(Beginning of INPUT RECORDS)

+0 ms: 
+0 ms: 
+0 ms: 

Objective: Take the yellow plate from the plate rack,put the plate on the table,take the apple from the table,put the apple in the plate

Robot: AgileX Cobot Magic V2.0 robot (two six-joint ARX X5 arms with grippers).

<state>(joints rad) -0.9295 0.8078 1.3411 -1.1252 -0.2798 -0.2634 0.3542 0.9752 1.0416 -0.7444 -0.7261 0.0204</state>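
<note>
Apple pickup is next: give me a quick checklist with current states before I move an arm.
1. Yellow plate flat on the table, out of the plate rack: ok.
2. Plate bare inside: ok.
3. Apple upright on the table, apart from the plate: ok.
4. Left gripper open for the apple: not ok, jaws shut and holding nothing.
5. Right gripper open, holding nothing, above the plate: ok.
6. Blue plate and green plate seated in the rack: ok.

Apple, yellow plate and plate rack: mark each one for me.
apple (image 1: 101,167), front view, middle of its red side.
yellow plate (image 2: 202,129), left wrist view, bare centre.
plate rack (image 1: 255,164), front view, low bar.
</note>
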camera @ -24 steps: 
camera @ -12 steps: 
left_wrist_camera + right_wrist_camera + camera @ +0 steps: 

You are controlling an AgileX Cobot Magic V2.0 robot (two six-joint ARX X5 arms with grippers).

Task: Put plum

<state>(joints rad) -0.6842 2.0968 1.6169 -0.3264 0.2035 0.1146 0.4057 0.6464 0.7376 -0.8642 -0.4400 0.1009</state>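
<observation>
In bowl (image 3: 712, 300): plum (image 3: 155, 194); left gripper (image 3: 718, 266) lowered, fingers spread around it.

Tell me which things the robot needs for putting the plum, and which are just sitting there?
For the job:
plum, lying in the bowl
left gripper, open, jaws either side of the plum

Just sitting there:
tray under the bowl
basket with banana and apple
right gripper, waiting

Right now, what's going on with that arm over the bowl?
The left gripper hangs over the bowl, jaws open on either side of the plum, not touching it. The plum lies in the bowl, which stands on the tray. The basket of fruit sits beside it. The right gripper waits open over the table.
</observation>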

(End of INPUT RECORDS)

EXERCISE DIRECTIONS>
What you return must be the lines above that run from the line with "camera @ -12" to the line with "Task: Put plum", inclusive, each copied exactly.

ANSWER SPACE>
camera @ -12 steps: 
left_wrist_camera + right_wrist_camera + camera @ +0 steps: 

You are controlling an AgileX Cobot Magic V2.0 robot (two six-joint ARX X5 arms with grippers).

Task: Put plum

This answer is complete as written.